Son şüphesini de izale etmek üzere her sabah ve akşam kızlarının yanına gelip onunla dualar eden ailesinin kızlarıyla görüşmesini yasaklıyor.
“Annenin öpücüğü kutsaldır, bunu engelliyorsun” diyen kızın dindar annesi buna çok bozuluyor.
Fakat bu yasaktan sonra kız hızla zayıflamaya başlıyor.
Sonra anlaşılıyor ki kızın tanrı tarafından gönderildiğini söylediği “kutsal gıda”, annesinin kızını öperken kızının ağzına aktardığı lokmalarmış.
Film tam da bu noktadan sonra ilginçleşiyor.
Hakikat ortaya çıkmış olsa da kimse, -ne kız, ne ailesi, ne de köylüler- buna inanmak istemiyorlar!
Çünkü “azize” hikâyesi, hayatı herkes için anlamlı ve yaşamaya değer kılan bir hikaye.
Ellerinden bu hikâye alındığında, geriye ümitsizce açlık, fakirlik ve hastalıklarla boğuştukları çamurlu, kasvetli, soğuk bir kır hayatından başka bir şey kalmıyor.
Bu perspektiften kendi hayatımıza bakmaya çalışalım.
Hepimiz yaşadıklarımıza anlam verecek hikâyelere inanıyoruz.
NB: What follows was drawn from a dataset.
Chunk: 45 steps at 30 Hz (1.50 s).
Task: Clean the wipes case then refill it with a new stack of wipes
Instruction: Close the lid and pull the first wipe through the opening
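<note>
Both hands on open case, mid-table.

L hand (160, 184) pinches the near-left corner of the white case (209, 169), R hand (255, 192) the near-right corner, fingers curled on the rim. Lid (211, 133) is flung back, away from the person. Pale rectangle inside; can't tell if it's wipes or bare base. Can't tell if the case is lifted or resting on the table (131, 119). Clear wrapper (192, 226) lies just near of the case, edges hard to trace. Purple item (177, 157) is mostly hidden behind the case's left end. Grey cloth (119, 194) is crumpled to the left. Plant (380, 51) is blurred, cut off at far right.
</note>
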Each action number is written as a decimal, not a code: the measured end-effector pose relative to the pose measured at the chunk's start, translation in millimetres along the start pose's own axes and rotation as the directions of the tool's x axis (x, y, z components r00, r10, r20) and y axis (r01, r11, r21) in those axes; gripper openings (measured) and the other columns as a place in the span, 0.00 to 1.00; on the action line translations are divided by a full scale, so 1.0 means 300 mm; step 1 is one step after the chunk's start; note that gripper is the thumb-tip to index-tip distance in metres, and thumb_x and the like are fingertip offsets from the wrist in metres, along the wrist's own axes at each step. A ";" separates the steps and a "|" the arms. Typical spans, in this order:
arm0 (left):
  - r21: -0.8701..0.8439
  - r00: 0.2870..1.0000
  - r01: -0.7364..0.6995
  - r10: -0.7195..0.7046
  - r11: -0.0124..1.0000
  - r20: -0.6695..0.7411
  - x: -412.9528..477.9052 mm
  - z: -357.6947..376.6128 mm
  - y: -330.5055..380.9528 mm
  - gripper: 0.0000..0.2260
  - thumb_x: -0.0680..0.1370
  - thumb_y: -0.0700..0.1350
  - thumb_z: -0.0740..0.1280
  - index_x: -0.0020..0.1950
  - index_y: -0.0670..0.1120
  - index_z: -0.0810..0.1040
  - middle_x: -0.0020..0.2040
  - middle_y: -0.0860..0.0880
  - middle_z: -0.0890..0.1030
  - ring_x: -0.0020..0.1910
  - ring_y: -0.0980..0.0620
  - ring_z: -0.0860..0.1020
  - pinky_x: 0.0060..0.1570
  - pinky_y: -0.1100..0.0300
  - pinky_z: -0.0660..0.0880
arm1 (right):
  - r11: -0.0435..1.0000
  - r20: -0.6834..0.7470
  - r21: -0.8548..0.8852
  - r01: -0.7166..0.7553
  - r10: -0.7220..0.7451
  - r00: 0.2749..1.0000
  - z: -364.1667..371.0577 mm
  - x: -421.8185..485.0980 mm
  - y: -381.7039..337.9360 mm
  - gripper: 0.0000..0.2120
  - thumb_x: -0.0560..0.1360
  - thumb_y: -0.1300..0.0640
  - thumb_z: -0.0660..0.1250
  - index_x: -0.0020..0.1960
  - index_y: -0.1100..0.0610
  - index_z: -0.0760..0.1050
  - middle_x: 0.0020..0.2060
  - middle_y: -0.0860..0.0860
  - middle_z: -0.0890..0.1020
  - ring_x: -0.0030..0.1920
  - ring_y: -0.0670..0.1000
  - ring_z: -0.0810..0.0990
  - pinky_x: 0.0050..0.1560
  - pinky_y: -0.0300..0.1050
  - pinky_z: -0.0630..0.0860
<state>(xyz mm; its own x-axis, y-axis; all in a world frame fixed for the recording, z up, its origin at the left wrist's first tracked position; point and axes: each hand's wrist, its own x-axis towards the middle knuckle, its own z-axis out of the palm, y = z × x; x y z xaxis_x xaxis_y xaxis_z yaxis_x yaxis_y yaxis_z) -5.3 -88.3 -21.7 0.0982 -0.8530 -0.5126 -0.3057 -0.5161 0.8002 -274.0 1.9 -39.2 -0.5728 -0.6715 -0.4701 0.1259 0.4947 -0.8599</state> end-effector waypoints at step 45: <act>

O yüzden, tecrübelerimiz inandığımız hikâyelerle doğrudan çelişse bile hakikati inkâr edip, birer fanteziden ibaret hikâyelerimize hakikat diye inanmayı sürdürüyoruz.
Hikâyemize, bizimle beraber inanan ne kadar çok kimse varsa inancımız o kadar kuvvetli oluyor.
İçinde bulunduğumuz, kendimizi ait hissettiğimiz sosyal topluluğun hikâyesi bizi sarıp sarmalıyor.
O hikayenin ne kadar saçma, ne kadar irrasyonel, ne kadar çelişkili olduğu mühim değil.
Zaten “hikâyenin içindekilerin”, hikâyelerindeki problemleri fark etmeleri mümkün değil.
Bir grubun hikâyesindeki problemler sadece “çemberin dışındakiler” tarafından görülebiliyor.
Hikâyenin içindekiler, dışarıdaki “inançsızların” eleştiri ve tespitlerini çok dikkate almasalar da, hikâyelerindeki tutarsızlıkların dile getirilmesinden rahatsız oluyorlar.
O yüzden de çemberin içindekiler, çemberin dışında olanlarla temaslarını azaltmaya çalışıyorlar.
Sadece kendileri gibi inananlarla irtibat kurdukları “yankı odalarında” yaşamaya başlıyorlar.
Kutuplaşma problemi buradan çıkıyor.
Filmin verdiği diğer bir mesaj da şu:
Ne kadar saçma olursa olsun, insanlar kuvvetlice tutundukları hikâyelerinin yanlışlığına ikna edilemezler.
Sonunda ölüm olsa bile…
Onları iknanın yegâne yolu, onlara daha cazip bir hikâye sunmak.
Neticede hep zaman bir hikâyeye ihtiyacımız var.
Gerçekten de “hikâyemiz olmadan hepimiz birer hiçiz!”